Every line of the data below must be given again exactly.
_ _ _ _ _ _ _
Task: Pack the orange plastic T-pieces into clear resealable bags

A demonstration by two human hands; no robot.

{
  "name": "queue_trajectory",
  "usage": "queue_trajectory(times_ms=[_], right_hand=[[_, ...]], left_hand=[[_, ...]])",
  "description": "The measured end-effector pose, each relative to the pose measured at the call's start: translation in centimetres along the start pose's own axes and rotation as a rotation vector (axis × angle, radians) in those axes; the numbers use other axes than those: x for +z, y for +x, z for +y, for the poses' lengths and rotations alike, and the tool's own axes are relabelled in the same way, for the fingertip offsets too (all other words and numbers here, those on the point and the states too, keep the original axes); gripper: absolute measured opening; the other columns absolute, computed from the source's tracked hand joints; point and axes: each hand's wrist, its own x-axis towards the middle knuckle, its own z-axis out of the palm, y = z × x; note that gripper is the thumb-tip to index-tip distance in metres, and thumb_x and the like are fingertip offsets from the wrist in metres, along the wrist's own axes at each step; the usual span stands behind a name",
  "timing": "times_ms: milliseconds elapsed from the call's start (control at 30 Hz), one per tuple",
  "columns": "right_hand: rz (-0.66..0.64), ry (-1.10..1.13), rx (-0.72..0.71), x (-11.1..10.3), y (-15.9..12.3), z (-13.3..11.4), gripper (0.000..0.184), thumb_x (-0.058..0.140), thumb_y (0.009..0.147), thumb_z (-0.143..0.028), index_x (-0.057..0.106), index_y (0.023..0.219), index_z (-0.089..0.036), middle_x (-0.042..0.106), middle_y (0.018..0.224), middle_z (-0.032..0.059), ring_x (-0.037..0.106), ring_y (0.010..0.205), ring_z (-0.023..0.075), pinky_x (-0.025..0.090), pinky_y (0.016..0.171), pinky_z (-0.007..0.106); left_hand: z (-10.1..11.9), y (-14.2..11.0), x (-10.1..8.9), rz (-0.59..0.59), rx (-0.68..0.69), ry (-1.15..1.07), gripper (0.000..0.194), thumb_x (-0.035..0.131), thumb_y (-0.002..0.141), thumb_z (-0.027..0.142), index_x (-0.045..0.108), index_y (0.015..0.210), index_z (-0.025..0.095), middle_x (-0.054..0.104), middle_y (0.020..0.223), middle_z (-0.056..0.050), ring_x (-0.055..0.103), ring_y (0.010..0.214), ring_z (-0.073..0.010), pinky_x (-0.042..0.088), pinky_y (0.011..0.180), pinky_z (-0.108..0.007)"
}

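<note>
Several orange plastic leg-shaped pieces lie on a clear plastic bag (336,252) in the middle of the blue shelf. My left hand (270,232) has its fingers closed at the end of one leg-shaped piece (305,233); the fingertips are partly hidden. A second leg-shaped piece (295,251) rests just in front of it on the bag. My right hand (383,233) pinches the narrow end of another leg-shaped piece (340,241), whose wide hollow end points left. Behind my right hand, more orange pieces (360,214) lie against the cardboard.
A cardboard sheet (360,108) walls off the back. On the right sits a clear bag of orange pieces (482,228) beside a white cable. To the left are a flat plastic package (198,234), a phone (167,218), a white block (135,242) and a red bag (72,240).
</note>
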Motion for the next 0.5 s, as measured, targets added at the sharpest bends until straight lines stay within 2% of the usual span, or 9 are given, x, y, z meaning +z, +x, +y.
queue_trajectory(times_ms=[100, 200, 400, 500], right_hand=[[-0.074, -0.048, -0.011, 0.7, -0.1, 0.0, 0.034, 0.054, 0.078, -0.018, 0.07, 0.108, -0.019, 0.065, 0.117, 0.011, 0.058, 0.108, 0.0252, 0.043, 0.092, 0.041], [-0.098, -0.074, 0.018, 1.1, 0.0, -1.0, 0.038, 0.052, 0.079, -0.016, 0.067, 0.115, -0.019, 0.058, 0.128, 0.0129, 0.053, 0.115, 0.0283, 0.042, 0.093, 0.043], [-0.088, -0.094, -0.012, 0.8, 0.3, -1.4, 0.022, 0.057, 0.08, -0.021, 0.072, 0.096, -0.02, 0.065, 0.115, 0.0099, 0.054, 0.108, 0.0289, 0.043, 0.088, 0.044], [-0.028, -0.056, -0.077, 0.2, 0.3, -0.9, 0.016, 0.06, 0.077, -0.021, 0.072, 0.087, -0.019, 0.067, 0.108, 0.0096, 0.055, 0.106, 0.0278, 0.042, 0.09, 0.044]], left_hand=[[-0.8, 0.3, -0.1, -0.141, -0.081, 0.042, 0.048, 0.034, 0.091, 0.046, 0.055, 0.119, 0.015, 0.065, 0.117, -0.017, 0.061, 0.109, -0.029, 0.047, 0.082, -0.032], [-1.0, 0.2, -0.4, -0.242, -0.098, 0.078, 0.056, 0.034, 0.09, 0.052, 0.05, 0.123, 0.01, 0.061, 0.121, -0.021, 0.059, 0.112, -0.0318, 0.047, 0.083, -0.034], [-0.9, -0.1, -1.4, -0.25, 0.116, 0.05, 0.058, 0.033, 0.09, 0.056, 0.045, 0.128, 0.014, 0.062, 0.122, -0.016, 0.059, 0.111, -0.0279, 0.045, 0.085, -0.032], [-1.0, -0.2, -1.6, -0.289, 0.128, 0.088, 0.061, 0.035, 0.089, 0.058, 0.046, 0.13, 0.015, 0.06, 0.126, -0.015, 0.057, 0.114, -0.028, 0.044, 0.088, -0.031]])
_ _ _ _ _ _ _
▶ [The completed task]:
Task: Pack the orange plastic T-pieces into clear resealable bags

A demonstration by two human hands; no robot.

{
  "name": "queue_trajectory",
  "usage": "queue_trajectory(times_ms=[_], right_hand=[[_, ...]], left_hand=[[_, ...]])",
  "description": "The measured end-effector pose, each relative to the pose measured at the call's start: translation in centimetres along the start pose's own axes and rotation as a rotation vector (axis × angle, radians) in those axes; the numbers use other axes than those: x for +z, y for +x, z for +y, for the poses' lengths and rotations alike, and the tool's own axes are relabelled in the same way, for the fingertip offsets too (all other words and numbers here, those on the point and the states too, keep the original axes); gripper: absolute measured opening; the other columns absolute, computed from the source's tracked hand joints; point and axes: each hand's wrist, its own x-axis towards the middle knuckle, its own z-axis out of the palm, y = z × x; note that gripper is the thumb-tip to index-tip distance in metres, and thumb_x and the like are fingertip offsets from the wrist in metres, along the wrist's own axes at each step; the usual span stands behind a name",
  "timing": "times_ms: milliseconds elapsed from the call's start (control at 30 Hz), one per tuple",
  "columns": "right_hand: rz (-0.66..0.64), ry (-1.10..1.13), rx (-0.72..0.71), x (-11.1..10.3), y (-15.9..12.3), z (-13.3..11.4), gripper (0.000..0.184), thumb_x (-0.058..0.140), thumb_y (0.009..0.147), thumb_z (-0.143..0.028), index_x (-0.057..0.106), index_y (0.023..0.219), index_z (-0.089..0.036), middle_x (-0.042..0.106), middle_y (0.018..0.224), middle_z (-0.032..0.059), ring_x (-0.037..0.106), ring_y (0.010..0.205), ring_z (-0.023..0.075), pinky_x (-0.025..0.090), pinky_y (0.016..0.171), pinky_z (-0.007..0.106); left_hand: z (-10.1..11.9), y (-14.2..11.0), x (-10.1..8.9), rz (-0.59..0.59), rx (-0.68..0.69), ry (-1.15..1.07), gripper (0.000..0.194), thumb_x (-0.035..0.131), thumb_y (-0.002..0.141), thumb_z (-0.027..0.142), index_x (-0.045..0.108), index_y (0.015..0.210), index_z (-0.025..0.095), middle_x (-0.054..0.104), middle_y (0.020..0.223), middle_z (-0.056..0.050), ring_x (-0.055..0.103), ring_y (0.010..0.214), ring_z (-0.073..0.010), pinky_x (-0.042..0.088), pinky_y (0.011..0.180), pinky_z (-0.108..0.007)"
}

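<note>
Several orange plastic leg-shaped pieces lie on a clear plastic bag (336,252) in the middle of the blue shelf. My left hand (270,232) has its fingers closed at the end of one leg-shaped piece (305,233); the fingertips are partly hidden. A second leg-shaped piece (295,251) rests just in front of it on the bag. My right hand (383,233) pinches the narrow end of another leg-shaped piece (340,241), whose wide hollow end points left. Behind my right hand, more orange pieces (360,214) lie against the cardboard.
A cardboard sheet (360,108) walls off the back. On the right sits a clear bag of orange pieces (482,228) beside a white cable. To the left are a flat plastic package (198,234), a phone (167,218), a white block (135,242) and a red bag (72,240).
</note>
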Motion for the next 0.5 s, as measured, targets added at the sharpest bends until straight lines stay within 2% of the usual span, or 9 are given, x, y, z meaning +z, +x, +y.
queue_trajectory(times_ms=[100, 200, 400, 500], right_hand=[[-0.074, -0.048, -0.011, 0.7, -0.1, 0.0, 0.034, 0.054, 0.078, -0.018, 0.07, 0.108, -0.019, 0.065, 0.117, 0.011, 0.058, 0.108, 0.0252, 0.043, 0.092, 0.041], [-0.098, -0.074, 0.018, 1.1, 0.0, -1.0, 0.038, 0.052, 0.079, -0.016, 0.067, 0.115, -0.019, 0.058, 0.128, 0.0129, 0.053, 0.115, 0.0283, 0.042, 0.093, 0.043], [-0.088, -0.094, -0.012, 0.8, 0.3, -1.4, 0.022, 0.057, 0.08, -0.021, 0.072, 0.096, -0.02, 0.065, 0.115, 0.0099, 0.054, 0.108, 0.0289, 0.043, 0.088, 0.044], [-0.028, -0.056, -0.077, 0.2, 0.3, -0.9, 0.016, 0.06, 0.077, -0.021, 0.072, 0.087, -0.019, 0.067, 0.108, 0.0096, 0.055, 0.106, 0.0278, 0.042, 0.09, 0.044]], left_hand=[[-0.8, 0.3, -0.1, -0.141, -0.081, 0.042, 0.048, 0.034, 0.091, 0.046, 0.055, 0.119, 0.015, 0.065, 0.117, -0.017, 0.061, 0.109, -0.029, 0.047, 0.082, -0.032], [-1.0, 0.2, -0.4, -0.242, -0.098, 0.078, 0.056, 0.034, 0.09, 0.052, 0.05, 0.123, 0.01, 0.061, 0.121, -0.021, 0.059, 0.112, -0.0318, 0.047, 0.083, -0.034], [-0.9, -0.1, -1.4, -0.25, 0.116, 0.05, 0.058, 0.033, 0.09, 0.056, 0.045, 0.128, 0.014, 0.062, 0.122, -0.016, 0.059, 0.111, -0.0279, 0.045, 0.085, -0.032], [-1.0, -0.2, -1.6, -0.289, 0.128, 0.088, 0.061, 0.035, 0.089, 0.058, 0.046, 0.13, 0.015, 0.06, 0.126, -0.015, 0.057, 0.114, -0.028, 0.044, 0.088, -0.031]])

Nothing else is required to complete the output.